1

The limitation mentioned in the question occurred in a Keras context.

I've read numerous posts regarding how to have variable length sequences in batches (and I understand the replies to these posts), however the only post I've found regarding why is here on Data Science, with the answer being "Within a single batch, you must have the same number of timesteps since it must be a tensor (this is typically where you see 0-padding)."

However, this seems to be an unnecessary restriction (I am not very familiar with Keras/TensorFlow, so my question from a perspective not specific to any API).

Within training batches, why can the data entries (I brought up the example of sentences) not have variable lengths (in my example, that would be number of words)? Since variable length sequences are an application of RNNs, this question boils down to Why can there not be a variable amount of time steps in an RNN during training, given a batch?
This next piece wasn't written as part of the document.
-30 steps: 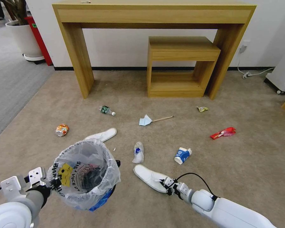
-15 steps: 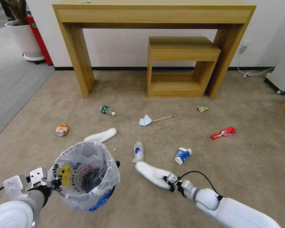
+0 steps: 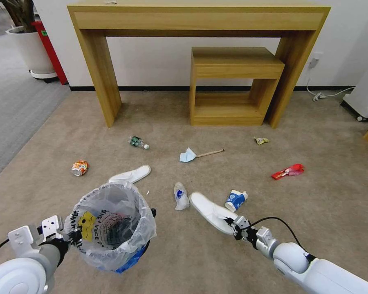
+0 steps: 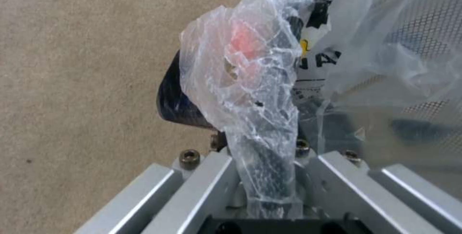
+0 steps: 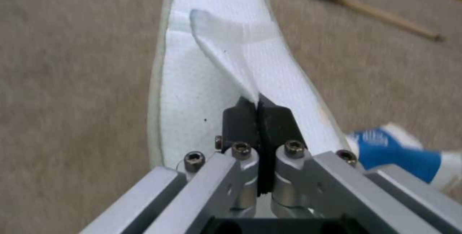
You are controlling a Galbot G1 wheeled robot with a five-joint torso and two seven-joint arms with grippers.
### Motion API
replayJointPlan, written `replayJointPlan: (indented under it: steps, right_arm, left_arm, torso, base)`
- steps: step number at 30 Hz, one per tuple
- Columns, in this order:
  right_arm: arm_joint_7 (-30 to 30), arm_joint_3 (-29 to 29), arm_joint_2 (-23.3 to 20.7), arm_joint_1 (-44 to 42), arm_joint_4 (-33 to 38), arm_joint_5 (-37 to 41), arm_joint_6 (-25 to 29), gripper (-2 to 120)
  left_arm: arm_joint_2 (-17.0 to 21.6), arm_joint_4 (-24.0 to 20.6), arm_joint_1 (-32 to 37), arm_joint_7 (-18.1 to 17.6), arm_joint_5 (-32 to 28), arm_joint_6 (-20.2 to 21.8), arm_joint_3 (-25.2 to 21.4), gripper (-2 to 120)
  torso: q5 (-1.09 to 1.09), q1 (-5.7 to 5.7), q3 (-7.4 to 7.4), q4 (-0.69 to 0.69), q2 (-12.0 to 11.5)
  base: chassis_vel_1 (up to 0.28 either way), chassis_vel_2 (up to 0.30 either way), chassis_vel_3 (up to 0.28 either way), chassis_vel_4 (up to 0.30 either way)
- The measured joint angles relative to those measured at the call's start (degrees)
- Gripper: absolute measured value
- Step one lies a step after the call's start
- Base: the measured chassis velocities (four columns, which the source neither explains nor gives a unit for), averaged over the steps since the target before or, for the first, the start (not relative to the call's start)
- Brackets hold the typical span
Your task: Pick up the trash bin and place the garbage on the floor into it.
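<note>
My left gripper [image 3: 71,237] is shut on the near rim of the trash bin [image 3: 110,224], a black bin with a crinkled printed liner, at the lower left. The left wrist view shows the rim and liner [image 4: 260,82] clamped between the jaws. My right gripper [image 3: 233,223] is shut on the strap of a white slipper [image 3: 210,210], right of the bin; the pinched strap [image 5: 231,46] shows in the right wrist view. More garbage lies on the beige floor [image 3: 323,212]: a second slipper [image 3: 131,174], an orange can [image 3: 80,167], a bottle [image 3: 138,142], a blue mask [image 3: 187,155], a stick [image 3: 210,153], a paper cup [image 3: 235,200], a red packet [image 3: 288,171].
A wooden desk [image 3: 98,81] with a small wooden stool [image 3: 233,69] under it stands against the far wall. A crumpled white wrapper [image 3: 180,197] and a yellow scrap [image 3: 261,140] also lie on the carpet. Grey carpet and a planter [image 3: 28,49] are at the left, a white appliance [image 3: 366,102] at the right.
My right gripper has carried the held slipper to the right and farther from me, toward the paper cup. The bin and left gripper have barely shifted.
</note>
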Motion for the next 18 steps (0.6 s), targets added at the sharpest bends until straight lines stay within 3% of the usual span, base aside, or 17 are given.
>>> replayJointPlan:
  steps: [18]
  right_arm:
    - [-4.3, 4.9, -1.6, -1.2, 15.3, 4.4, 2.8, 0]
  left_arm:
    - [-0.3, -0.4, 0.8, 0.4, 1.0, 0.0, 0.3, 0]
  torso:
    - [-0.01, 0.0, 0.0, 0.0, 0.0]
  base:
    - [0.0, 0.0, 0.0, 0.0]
Here are the following reasons that made me question the lack of variable length sequences in batches:

1) Data entries, regardless of how big of a batch they are part of, have gradients of the RNN's parameters associated with the entries. Batch size only affects when you actually change the parameters of a network based on said computed gradients (the average is taken and then applied based on other hyper parameters). Variable-length sequences will have variable amount of time steps, however the gradient associated with each entry already averages the influence of a network's parameter per timestep of itself (and an average is possible given any number of time steps), hence regardless of the number of time steps the gradient can successfully be computed per entry, and thus, for the entire batch (by taking average gradient of all entries).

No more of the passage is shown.